- Exercise details -
Your task is to filter the data below down to the lines holding "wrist".

- Given material -
* * *

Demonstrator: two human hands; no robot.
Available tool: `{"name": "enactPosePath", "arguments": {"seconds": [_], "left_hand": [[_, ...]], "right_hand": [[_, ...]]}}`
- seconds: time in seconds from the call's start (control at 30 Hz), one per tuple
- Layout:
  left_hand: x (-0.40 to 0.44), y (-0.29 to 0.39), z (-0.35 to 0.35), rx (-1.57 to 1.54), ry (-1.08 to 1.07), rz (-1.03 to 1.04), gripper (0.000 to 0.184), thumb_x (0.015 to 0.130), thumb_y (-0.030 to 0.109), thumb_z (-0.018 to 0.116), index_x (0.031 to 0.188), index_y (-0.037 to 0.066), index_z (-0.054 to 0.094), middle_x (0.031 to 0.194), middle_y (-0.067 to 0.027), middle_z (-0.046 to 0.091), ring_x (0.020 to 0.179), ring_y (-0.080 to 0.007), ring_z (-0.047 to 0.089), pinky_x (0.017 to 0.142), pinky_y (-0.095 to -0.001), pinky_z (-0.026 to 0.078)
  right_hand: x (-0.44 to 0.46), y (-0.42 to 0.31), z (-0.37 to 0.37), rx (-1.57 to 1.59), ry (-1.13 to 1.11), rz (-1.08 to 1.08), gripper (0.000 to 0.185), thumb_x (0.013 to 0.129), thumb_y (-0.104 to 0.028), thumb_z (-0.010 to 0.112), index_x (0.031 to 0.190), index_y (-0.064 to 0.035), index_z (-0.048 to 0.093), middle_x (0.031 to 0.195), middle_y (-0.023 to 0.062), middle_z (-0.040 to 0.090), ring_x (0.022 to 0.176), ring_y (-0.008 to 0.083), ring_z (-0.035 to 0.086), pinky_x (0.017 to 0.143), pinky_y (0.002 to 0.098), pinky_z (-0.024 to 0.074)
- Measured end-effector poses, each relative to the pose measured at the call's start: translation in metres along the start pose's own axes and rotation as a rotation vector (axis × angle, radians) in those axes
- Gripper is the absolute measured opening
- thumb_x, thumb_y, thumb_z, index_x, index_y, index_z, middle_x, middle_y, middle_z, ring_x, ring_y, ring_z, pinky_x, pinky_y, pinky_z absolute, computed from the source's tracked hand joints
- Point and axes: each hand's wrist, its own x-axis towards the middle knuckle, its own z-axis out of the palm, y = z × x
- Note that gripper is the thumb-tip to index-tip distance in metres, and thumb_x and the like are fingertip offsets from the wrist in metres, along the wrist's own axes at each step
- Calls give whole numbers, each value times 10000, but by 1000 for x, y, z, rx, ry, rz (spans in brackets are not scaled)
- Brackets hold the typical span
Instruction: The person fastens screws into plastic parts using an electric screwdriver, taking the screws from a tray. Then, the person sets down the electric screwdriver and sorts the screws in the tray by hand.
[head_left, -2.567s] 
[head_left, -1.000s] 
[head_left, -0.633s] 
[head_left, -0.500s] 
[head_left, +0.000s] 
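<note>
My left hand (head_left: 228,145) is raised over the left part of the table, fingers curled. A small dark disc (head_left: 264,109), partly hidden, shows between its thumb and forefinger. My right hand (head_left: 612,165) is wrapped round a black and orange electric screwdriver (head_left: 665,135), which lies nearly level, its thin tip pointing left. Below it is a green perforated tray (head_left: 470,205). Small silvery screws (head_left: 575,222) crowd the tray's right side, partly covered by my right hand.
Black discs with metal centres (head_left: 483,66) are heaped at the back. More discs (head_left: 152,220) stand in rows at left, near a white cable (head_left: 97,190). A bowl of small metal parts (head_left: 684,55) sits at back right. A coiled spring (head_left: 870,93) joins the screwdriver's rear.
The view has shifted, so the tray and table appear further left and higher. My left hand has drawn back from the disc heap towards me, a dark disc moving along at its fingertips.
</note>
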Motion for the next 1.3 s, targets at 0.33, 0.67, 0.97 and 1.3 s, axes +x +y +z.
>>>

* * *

- Answer space -
- Point and axes: each hand's wrist, its own x-axis towards the middle knuckle, its own z-axis out of the palm, y = z × x
- Note that gripper is the thumb-tip to index-tip distance in metres, and thumb_x and the like are fingertip offsets from the wrist in metres, along the wrist's own axes at each step

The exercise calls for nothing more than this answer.